What to produce:
Your answer should be the exact lines of the data below from the one containing "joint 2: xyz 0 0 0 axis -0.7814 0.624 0" through the one containing "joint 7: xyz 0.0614"; please include nothing else.

Supplied material:
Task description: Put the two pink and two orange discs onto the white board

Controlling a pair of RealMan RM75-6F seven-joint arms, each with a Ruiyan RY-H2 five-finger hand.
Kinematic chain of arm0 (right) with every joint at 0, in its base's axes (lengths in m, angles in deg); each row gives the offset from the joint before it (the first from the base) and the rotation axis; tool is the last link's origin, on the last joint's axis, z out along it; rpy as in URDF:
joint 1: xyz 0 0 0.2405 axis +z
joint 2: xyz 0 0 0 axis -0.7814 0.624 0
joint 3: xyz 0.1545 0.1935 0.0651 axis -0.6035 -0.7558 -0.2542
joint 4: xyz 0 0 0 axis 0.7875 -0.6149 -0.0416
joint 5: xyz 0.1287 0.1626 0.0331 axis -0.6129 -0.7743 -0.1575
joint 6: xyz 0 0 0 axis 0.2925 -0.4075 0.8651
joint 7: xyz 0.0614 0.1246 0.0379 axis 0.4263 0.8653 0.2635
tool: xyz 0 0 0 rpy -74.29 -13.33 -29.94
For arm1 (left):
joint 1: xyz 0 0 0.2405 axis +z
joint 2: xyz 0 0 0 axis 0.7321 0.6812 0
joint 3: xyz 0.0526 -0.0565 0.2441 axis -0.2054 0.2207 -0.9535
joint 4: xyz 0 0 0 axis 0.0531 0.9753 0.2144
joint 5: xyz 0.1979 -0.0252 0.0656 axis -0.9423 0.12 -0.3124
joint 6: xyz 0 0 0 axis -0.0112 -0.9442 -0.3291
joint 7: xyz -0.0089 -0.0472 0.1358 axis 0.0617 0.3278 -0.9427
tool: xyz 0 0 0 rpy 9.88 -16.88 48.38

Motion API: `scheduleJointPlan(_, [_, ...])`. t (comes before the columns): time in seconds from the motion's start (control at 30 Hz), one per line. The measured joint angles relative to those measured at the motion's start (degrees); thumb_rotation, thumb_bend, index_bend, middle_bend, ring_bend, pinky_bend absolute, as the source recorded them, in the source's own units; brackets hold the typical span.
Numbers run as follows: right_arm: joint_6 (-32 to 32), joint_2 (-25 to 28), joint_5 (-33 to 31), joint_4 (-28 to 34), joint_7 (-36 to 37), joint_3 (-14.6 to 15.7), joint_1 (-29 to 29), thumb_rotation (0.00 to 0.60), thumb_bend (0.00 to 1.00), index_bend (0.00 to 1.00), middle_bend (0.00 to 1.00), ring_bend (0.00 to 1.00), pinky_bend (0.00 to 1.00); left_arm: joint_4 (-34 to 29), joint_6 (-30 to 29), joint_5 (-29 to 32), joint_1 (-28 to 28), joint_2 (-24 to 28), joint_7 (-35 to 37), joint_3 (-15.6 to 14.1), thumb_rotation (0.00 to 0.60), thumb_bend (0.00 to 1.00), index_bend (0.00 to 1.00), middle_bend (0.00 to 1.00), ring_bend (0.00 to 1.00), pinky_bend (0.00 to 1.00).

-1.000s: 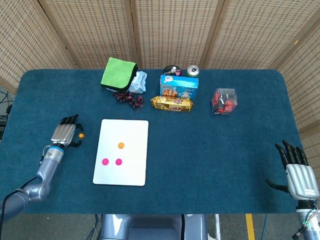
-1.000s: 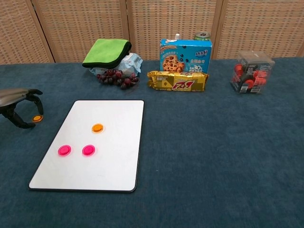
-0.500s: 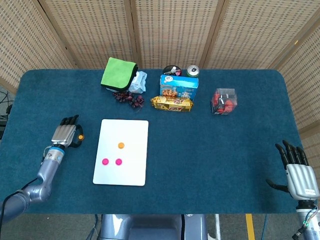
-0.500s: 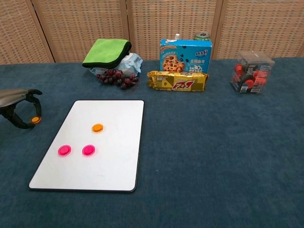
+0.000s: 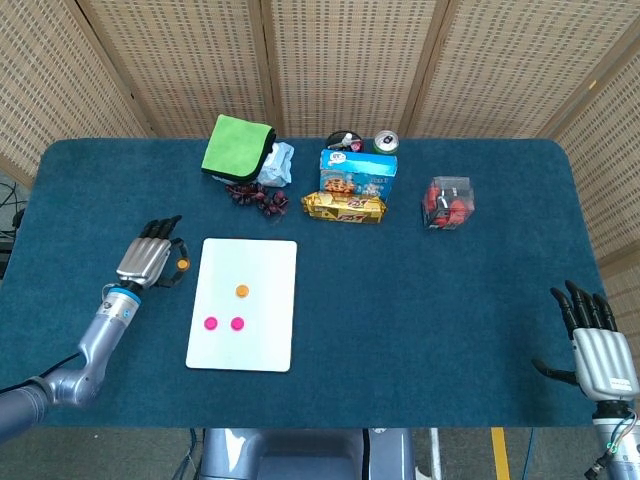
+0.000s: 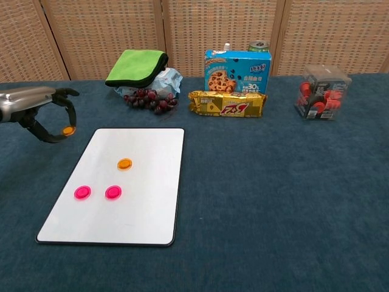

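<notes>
On the blue cookie box (image 6: pixel 237 72) at the back of the desk (image 5: pixel 430 300) I can read "30%" by a picture of a cookie, and the gold snack packet (image 6: pixel 227 103) lying in front of it carries red lettering too small for me to make out; the green can (image 6: pixel 258 45) behind the box shows only its top. My left hand (image 5: pixel 153 263) is off the left edge of the white board (image 6: pixel 130 207), raised above the cloth, and it pinches an orange disc (image 6: pixel 68 130) between thumb and fingertip — the disc sits just outside the board's upper left corner. On the board lie the other orange disc (image 6: pixel 124 163) and, nearer me, two pink discs (image 6: pixel 97 193) side by side, all in its left half, so its right half and near end are bare. My right hand (image 5: pixel 597 343) rests near the desk's right front edge, fingers spread and holding nothing. A green cloth (image 6: pixel 137 66), a bunch of dark grapes (image 6: pixel 150 100) and a clear box of red items (image 6: pixel 321 91) line the far side — a wide stretch of blue cloth lies open between the board and my right hand.
</notes>
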Motion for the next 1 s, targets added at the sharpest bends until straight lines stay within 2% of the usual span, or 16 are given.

Exercise response:
joint 2: xyz 0 0 0 axis -0.7814 0.624 0
joint 3: xyz 0.1545 0.1935 0.0651 axis -0.6035 -0.7558 -0.2542
joint 4: xyz 0 0 0 axis 0.7875 -0.6149 -0.0416
joint 5: xyz 0.1287 0.1626 0.0331 axis -0.6129 -0.7743 -0.1575
joint 6: xyz 0 0 0 axis 0.2925 -0.4075 0.8651
joint 7: xyz 0.0614 0.1246 0.0379 axis 0.4263 0.8653 0.2635

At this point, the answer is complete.